Live Migration Virtual Machine

Prepare two identical hosts and perform the steps of adding the virtio devices to vhostd service on both server. Boot the virtual machine on one server and live migration it to another with command like:

[host]# virsh migrate --verbose --live --persistent gen-l-vrt-440-162-CentOS-7.4 qemu+ssh://gen-l-vrt-439/system --unsafe

Vhost Acceleration Service

Vfe-vhostd Service

This service communicates to QEMU vhost-user front-end and programs virtio VF through VFIO and virtio driver.

  • Start vfe-vhostd service:

    [host]# systemctl start vfe-vhostd
    
  • Stop vfe-vhostd service:

    [host]# systemctl start vfe-vhostd
    
  • Check vfe-vhostd service log:

    [host]# journalctl -u vfe-vhostd
    

Vfe-vhostd-ha Service

Running vfe-vhostd-ha service allows datapath to persist in case vfe-vhostd crash. vhostd service and vhostd-ha service will connect each other through unix domain socket. So vhostd-ha service can get information from vhostd service and give back to vhostd service for recovery.

  • Start/Stop/Log of the vfe-vhostd-ha service

    [host]# systemctl start vfe-vhostd-ha
    [host]# systemctl stop vfe-vhostd-ha
    [host]# journalctl -u vfe-vhostd-ha
    

Hot upgrade

After install new software package:

systemctl restart vfe-vhostd-ha
systemctl restart vfe-vhostd

Vfe-vhost-cli RPC Commands

Show vfe-vhostd version

[host]# vfe-vhost-cli version
{
"vfe-vhostd version": "DPDK 22.07.0-rc0.mlx_vfe_vdpa-1.2",
"vfe-vhostd build time": "May 20 2024 18:08:50",
"vfe-vhostd-ha version": "DPDK 22.07.0-rc0.mlx_vfe_vdpa-1.2",
"vfe-vhostd-ha build time": "May 20 2024 18:08:50",
"errno": 0,
"errstr": "Success"
}

Add/Remove/List PF device

Before adding any VF device, PF device must be added in advance. Before removing any PF device, all VF devices must be removed in advance.

[host]# vfe-vhost-cli mgmtpf -h
usage: vfe-vhost-cli mgmtpf [-h] [-a | -r | -l] [DEVICE]

positional arguments:
DEVICE        Device specified as PCI "domain:bus:slot.func" syntax or "bus:slot.func" syntax.
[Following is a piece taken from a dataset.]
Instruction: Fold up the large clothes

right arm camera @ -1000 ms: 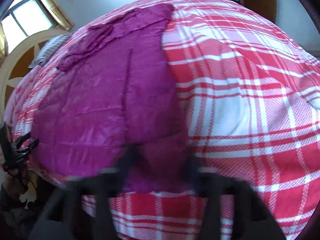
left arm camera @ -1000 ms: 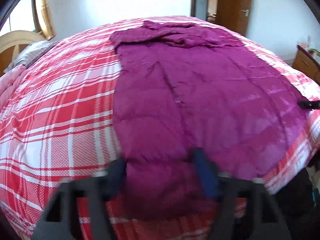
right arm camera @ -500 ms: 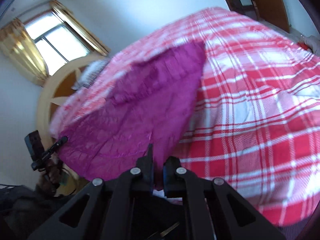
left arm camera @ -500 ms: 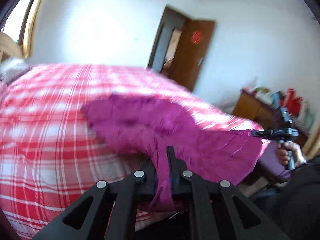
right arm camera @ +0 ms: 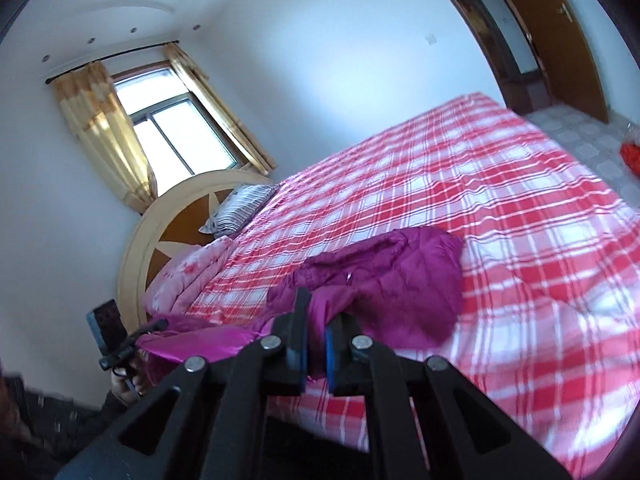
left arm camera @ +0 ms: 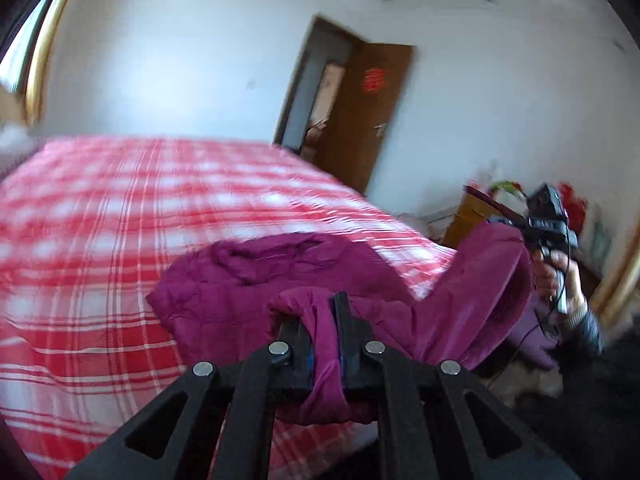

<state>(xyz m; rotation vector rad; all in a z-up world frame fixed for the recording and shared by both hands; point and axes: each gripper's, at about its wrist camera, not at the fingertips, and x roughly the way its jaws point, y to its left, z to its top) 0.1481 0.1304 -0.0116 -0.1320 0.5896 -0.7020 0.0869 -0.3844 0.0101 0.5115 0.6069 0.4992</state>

For device
                add/remove to drivers, they may be referred to by interface name.

optional arguments:
-h, --help    show this help message and exit
-a, --add     add a pci device
-r, --remove  remove a pci device
-l, --list    list all PF devices

Add/Remove/List VF device

[host]# vfe-vhost-cli vf -h
usage: vfe-vhost-cli vf [-h] [-a | -r | -l | -i | -d] [-o test_operation] [-b test_size_mode] [-v vhost_socket]
                        [-u vm_uuid]
                        [DEVICE]

positional arguments:
DEVICE             Device specified as PCI "domain:bus:slot.func" syntax or "bus:slot.func" syntax. For device
                    add/remove to drivers, they may be referred to by interface name.

optional arguments:
-h, --help         show this help message and exit
-a, --add          add a pci device
-r, --remove       remove a pci device
-l, --list         list all VF devices of PF device
-i, --info         show specified VF device information
-d, --debug        test VF device debug
-v vhost_socket    Vhost socket file name
-u vm_uuid         Virtual machine UUID

QEMU

Parameters for QEMU emulated virtio device

Direct doorbell mapping

QEMU's direct doorbell mapping feature can reduce vmexit when guest driver rings VQ doorbell. To use this feature, virtio-device must work in modern mode and page-per-vq must be set.

Virtio-net and Virtio-blk properties

The offload properties (host_tso4, csum, ...) or VQ properties (tx_queue_size, rx_queue_size...) should be properly set to QEMU. Full property list can be get from following QEMU command:

[host]# qemu-system-x86_64 -device virtio-net,help
[host]# qemu-system-x86_64 -device vhost-user-blk-pci,help

Vectors and MSIX

For virtio-net, guest driver will assign each TX queue or RX queue a dedicated MSIX interrupt ONLY IF device has enough MSIX resource. Make sure: QEMU virtio-net property vectors = 2*N_qpair+2, give QEMU emulated VF device enough MSIX resource.

Jambo MTU

Configure virtio-net device MTU on DPU, set QEMU virtio-net device property host_mtu to the same value.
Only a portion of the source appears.